Task inputs section start

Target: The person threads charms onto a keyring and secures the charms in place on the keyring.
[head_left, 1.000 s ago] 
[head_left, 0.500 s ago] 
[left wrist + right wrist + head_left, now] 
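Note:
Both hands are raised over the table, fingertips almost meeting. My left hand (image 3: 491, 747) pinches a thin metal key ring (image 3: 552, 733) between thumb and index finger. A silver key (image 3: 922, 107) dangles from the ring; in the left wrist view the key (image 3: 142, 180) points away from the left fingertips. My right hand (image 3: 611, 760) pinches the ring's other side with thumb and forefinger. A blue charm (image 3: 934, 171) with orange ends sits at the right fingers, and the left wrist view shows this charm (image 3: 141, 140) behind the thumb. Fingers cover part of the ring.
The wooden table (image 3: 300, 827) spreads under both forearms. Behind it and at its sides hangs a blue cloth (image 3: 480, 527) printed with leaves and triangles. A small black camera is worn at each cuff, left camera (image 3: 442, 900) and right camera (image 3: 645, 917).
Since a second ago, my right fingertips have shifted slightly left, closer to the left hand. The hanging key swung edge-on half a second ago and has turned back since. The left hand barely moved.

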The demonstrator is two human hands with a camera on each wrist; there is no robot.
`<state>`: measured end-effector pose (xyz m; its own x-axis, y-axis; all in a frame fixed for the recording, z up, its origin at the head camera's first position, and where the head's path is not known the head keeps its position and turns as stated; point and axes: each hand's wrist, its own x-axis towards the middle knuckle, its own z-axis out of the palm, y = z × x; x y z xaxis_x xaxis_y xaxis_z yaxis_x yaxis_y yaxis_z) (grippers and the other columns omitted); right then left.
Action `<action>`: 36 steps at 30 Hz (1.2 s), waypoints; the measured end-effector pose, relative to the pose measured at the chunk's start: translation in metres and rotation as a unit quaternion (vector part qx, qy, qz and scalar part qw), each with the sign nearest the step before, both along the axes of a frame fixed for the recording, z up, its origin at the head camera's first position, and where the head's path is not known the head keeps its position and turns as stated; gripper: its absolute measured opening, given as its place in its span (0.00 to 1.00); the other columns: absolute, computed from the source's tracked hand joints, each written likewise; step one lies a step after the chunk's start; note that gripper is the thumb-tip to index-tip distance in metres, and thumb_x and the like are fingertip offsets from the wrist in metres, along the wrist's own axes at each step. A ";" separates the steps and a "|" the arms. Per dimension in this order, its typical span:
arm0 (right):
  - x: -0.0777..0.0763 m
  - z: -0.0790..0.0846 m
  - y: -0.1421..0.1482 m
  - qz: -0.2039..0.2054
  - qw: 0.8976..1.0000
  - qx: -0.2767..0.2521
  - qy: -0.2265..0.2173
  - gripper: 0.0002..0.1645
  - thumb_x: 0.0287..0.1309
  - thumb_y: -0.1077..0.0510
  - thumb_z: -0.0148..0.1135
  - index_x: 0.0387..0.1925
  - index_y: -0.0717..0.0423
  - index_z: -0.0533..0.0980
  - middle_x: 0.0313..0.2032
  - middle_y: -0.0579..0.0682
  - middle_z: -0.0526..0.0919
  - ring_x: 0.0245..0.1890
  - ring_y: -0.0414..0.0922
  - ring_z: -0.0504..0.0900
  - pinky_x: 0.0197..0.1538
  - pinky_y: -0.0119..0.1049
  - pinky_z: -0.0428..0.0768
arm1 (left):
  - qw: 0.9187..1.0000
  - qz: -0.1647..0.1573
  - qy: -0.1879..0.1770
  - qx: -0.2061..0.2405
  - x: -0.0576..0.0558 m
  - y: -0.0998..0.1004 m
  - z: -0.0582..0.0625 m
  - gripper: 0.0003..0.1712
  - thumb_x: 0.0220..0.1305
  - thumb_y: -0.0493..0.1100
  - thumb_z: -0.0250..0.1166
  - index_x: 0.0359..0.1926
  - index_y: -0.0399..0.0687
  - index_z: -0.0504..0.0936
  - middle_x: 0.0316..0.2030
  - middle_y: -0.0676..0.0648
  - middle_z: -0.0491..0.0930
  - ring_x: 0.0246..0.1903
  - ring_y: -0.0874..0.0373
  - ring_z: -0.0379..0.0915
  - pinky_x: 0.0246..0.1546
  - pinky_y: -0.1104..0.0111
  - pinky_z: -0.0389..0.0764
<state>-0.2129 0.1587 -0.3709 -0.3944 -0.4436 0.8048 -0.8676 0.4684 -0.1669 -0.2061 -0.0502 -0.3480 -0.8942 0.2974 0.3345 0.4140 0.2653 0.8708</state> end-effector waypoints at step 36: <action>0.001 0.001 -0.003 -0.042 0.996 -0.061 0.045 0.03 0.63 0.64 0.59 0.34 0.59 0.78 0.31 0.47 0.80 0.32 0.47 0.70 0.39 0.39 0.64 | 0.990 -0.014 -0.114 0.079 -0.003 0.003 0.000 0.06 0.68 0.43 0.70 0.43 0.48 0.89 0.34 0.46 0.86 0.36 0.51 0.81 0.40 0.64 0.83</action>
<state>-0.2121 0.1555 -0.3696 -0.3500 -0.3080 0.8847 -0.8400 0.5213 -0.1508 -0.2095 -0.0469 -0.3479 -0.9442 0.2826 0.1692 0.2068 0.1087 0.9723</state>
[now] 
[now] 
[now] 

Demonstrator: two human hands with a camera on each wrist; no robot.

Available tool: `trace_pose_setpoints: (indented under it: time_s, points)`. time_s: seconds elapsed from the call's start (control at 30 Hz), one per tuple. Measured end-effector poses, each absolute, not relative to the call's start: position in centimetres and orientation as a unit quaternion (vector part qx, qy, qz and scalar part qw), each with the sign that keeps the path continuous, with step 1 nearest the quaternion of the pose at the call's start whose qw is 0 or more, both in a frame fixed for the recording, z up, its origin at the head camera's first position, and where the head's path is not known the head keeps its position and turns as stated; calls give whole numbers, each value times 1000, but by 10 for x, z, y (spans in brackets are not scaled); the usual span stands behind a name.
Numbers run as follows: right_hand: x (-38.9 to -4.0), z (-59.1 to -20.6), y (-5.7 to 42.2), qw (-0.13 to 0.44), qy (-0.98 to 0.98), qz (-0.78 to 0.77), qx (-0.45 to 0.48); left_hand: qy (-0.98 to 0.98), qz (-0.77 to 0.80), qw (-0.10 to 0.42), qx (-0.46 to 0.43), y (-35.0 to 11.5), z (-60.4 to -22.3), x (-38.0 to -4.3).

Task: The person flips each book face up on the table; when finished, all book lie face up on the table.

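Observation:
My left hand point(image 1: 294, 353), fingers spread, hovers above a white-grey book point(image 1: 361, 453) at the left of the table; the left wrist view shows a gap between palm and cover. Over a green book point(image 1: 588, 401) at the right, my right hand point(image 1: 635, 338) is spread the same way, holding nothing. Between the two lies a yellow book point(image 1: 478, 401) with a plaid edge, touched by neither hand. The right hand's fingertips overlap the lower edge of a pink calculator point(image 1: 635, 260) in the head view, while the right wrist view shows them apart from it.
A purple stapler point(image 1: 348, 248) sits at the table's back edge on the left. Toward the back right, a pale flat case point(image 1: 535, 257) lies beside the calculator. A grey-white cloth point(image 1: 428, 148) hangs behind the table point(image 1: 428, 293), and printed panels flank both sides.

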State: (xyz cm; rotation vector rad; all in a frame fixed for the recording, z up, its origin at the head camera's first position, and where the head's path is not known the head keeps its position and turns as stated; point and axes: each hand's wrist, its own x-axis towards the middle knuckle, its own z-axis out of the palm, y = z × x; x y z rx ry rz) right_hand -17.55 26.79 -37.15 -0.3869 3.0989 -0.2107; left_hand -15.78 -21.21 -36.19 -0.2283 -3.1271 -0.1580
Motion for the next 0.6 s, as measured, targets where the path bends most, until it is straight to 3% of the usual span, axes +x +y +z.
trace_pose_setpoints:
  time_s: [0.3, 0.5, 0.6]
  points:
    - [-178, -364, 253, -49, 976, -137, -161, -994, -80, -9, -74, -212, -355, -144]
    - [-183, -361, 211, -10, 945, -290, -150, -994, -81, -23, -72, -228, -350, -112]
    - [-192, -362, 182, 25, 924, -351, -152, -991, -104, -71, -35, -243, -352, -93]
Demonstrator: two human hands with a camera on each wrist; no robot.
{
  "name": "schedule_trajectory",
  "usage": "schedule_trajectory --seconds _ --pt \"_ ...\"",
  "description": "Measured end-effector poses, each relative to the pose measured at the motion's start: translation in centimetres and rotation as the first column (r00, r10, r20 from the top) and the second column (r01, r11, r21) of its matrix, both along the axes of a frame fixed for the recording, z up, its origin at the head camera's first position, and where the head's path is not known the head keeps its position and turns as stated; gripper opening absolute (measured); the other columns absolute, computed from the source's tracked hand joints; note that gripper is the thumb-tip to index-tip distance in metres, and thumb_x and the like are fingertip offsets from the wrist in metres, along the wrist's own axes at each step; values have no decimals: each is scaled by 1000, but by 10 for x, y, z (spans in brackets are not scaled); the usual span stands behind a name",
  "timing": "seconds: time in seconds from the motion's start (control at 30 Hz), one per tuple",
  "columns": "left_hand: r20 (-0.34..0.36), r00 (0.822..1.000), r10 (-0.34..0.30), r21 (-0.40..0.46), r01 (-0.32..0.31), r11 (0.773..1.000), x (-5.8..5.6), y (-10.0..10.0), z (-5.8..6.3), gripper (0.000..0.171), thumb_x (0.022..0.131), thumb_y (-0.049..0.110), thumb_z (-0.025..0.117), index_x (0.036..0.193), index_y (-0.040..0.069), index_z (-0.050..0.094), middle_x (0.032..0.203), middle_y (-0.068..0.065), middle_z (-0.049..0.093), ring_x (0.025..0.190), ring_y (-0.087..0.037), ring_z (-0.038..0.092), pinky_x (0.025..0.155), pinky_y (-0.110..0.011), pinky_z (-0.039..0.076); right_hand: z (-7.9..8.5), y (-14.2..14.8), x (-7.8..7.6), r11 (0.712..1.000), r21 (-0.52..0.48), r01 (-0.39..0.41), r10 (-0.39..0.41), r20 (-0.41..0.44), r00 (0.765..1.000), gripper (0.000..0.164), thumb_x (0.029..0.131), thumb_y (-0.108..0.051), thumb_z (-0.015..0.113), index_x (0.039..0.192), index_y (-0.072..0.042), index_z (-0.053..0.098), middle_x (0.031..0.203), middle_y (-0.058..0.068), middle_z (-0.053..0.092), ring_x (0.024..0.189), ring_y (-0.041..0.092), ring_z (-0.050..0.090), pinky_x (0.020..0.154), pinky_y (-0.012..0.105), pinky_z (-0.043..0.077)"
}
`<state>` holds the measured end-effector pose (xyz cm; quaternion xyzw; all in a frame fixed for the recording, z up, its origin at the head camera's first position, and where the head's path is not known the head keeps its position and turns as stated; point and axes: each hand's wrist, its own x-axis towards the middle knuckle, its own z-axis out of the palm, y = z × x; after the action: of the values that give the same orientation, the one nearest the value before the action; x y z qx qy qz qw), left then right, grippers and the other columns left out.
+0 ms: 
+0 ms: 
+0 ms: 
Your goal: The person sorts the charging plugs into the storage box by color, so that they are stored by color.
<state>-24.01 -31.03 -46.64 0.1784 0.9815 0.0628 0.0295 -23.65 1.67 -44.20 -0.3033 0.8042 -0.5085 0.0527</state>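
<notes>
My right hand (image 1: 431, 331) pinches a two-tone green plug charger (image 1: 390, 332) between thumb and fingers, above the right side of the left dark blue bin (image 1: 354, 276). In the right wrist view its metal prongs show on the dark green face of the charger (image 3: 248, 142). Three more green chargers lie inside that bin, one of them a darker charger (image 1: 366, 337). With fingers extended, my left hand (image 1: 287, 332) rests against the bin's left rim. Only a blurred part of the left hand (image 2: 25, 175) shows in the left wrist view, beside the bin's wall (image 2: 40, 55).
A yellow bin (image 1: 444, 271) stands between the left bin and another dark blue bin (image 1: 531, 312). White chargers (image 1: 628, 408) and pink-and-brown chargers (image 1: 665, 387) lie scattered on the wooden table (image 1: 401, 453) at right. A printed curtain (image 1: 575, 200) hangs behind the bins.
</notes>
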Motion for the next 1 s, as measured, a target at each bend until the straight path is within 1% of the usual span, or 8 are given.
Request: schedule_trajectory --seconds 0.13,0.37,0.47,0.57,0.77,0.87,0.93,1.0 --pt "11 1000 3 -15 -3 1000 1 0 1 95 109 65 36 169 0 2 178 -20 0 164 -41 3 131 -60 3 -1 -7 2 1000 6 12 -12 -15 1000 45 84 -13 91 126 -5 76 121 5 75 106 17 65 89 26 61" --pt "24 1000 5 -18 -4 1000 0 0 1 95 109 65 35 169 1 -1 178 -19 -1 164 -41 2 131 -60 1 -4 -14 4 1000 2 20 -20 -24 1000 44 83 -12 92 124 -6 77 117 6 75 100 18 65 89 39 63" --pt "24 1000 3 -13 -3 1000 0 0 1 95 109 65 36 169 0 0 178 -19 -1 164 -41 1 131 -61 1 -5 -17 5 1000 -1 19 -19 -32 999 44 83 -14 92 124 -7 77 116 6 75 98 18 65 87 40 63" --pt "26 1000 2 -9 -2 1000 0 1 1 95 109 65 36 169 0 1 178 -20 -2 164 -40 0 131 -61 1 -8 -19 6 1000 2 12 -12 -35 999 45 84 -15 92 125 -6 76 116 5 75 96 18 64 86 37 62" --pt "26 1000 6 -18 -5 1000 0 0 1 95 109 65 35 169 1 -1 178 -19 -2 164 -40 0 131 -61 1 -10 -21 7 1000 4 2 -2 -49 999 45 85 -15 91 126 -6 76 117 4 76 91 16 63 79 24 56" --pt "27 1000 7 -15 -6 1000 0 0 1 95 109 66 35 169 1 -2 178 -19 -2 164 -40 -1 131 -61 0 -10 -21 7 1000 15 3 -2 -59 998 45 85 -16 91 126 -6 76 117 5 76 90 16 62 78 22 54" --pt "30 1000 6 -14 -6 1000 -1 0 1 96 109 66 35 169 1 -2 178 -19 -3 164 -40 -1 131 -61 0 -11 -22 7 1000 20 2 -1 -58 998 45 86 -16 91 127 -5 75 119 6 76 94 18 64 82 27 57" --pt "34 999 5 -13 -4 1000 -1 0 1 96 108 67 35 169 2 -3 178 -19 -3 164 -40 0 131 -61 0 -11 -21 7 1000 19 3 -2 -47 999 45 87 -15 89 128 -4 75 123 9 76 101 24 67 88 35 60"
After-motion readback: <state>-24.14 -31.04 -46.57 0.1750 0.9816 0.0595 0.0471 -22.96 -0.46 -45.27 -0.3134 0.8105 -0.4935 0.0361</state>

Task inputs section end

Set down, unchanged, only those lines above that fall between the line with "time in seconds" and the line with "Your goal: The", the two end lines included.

■ Your solution ■
  "timing": "seconds: time in seconds from the motion's start (control at 30 Hz), one per tuple",
  "columns": "left_hand: r20 (-0.34..0.36), r00 (0.822..1.000), r10 (-0.34..0.30), r21 (-0.40..0.46), r01 (-0.32..0.31), r11 (0.773..1.000), x (-5.8..5.6), y (-10.0..10.0), z (-5.8..6.3), gripper (0.000..0.171), thumb_x (0.022..0.131), thumb_y (-0.049..0.110), thumb_z (-0.025..0.117), index_x (0.036..0.193), index_y (-0.040..0.069), index_z (-0.050..0.094), middle_x (0.032..0.203), middle_y (-0.068..0.065), middle_z (-0.049..0.093), ring_x (0.025..0.190), ring_y (-0.087..0.037), ring_z (-0.038..0.092), pinky_x (0.025..0.155), pinky_y (-0.110..0.011), pinky_z (-0.039..0.076); right_hand: z (-7.9..8.5), y (-14.2..14.8), x (-7.8..7.6), r11 (0.712..1.000), r21 (-0.52..0.48), r01 (-0.39..0.41), r10 (-0.39..0.41), r20 (-0.41..0.44), r00 (0.765..1.000), gripper (0.000..0.164), thumb_x (0.029..0.131), thumb_y (-0.108..0.051), thumb_z (-0.015..0.113), index_x (0.039..0.192), index_y (-0.072..0.042), index_z (-0.053..0.098), middle_x (0.031..0.203), middle_y (-0.058..0.068), middle_z (-0.053..0.092), ring_x (0.024..0.189), ring_y (-0.041..0.092), ring_z (-0.050..0.090), pinky_x (0.020..0.154), pinky_y (-0.012..0.105), pinky_z (-0.043..0.077)"
}
`<state>` holds the measured end-effector pose (xyz cm; quaternion xyzw; all in a frame fixed for the recording, z up, its origin at the head camera's first position, and where the head's path is not known the head keeps its position and turns as stated; point and axes: each hand's wrist, its own x-axis towards the middle knuckle, its own z-axis out of the palm, y = z × x; after the action: of the values that give the same orientation, the one nearest the value before the action; x y z qx qy qz qw), left then right, grippers and the other columns left out.
+0 ms: 
+0 ms: 
+0 ms: 
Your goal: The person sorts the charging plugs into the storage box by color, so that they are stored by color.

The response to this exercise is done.